All lines in the data below carrying the string "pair" are to be located and copied.

[Collected data entries]
┄┄┄┄┄┄┄┄┄┄

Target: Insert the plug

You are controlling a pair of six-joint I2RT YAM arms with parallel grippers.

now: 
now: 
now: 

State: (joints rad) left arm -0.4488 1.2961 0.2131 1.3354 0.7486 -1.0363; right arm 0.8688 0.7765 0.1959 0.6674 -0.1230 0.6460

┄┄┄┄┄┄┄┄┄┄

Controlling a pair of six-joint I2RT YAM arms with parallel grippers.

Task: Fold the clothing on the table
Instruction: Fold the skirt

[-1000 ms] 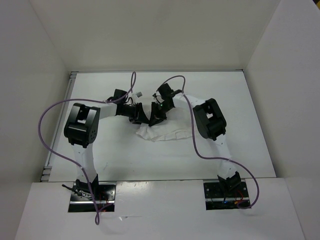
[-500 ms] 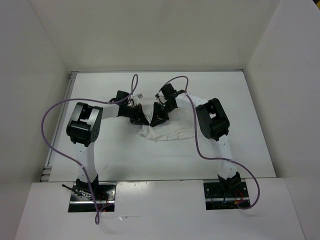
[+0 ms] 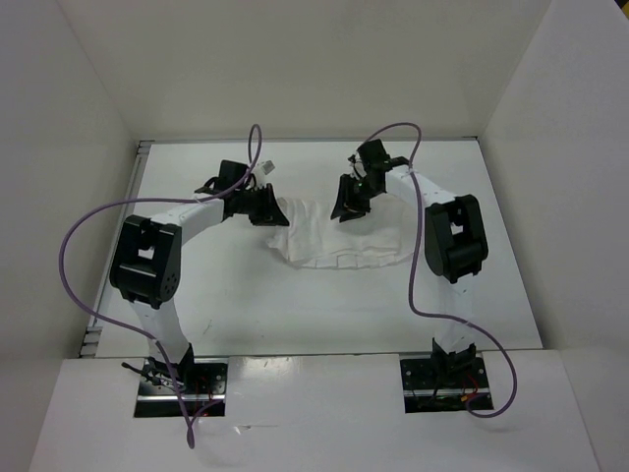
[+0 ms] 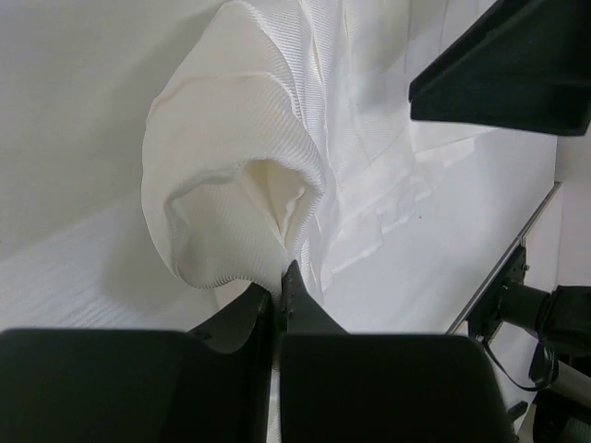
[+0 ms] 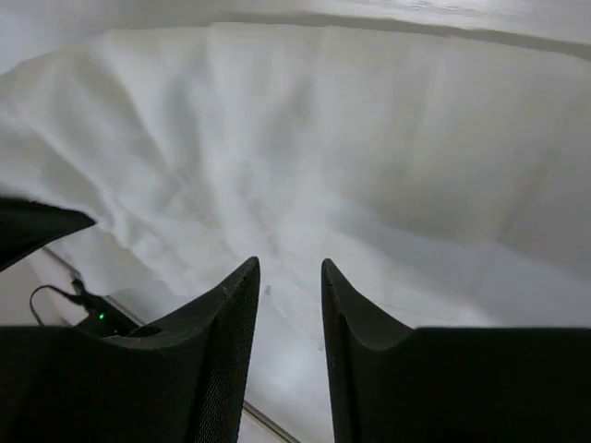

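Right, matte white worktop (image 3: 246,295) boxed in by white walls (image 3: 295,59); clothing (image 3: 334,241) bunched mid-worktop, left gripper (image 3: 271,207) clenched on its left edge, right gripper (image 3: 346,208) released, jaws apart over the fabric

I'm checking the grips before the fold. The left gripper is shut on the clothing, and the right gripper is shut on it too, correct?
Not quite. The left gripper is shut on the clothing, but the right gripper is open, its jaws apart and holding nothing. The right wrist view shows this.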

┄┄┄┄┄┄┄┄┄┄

- [Your response]
You are controlling a pair of six-joint I2RT YAM arms with parallel grippers.
Controlling a pair of six-joint I2RT YAM arms with parallel grippers.

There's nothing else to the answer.